A influência da família continua presente na formação das preferências políticas de muitos jovens angolanos, mas já não determina, por si só, o sentido do voto. Uma ronda de entrevistas realizada pelo OPAÍS junto de estudantes universitários mostra uma geração mais crítica, mais informada e mais exigente, que procura avaliar propostas, programas e resultados antes de escolher quem vai governar o país. Especialistas consideram que os jovens estão cada vez menos presos às lealdades partidárias herdadas, embora persistam sentimentos de descrença nas instituições políticas e de afastamento dos processos eleitorais
Uma ronda de entrevistas realizada junto de estudantes de algumas instituições de ensino superior, em Luanda, revela uma realidade complexa.
Embora muitos jovens reconheçam a forte influência da família na definição das preferências políticas, cresce também a consciência da necessidade de um voto mais informado, baseado em programas de governação, propostas concretas e respostas aos problemas que afectam a população.
A nossa primeira paragem foi na Universidade Privada de Angola (UPRA).

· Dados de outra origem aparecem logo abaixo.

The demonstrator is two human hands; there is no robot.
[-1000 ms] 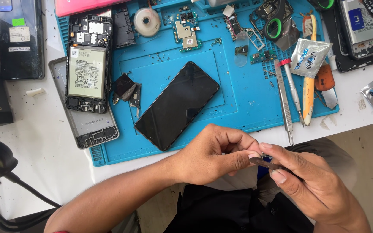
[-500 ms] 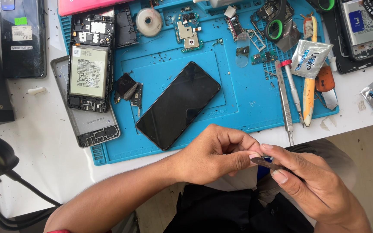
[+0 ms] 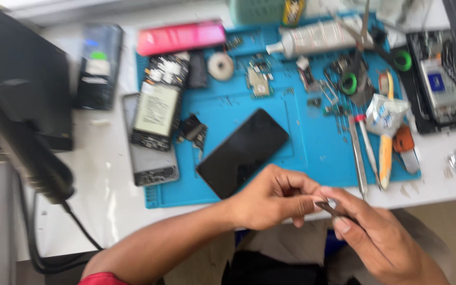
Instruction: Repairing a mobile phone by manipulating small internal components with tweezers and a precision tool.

Ali, encontramos a jovem Alice Gonçalves, estudante de 22 anos, que está a frequentar o 1.º ano do curso de FiJoão Feliciano sioterapia.
Ela, que participou pela primeira vez nas eleições de 2022, garante que o seu voto foi resultado de uma decisão pessoal. Segundo explicou, a escolha do partido em que votou esteve ligada às promessas apresentadas ao longo da campanha eleitoral daquele ano e à expectativa de mudança.
“Votei porque acreditei que as propostas podiam ser cumpridas e que as coisas poderiam melhorar”, afirmou. Apesar disso, reconhece que muitos cidadãos continuam a seguir a orientação política dos familiares.
“Já vi vários casos em que as pessoas votam simplesmente porque os pais ou os avós apoiam determinado partido”, observou.
Para a estudante, a juventude tem uma responsabilidade acrescida na transformação do país, sobretudo por representar a maior fatia do eleitorado nacional. “Todos queremos mudanças, mas também devemos contribuir para que elas aconteçam”, defendeu.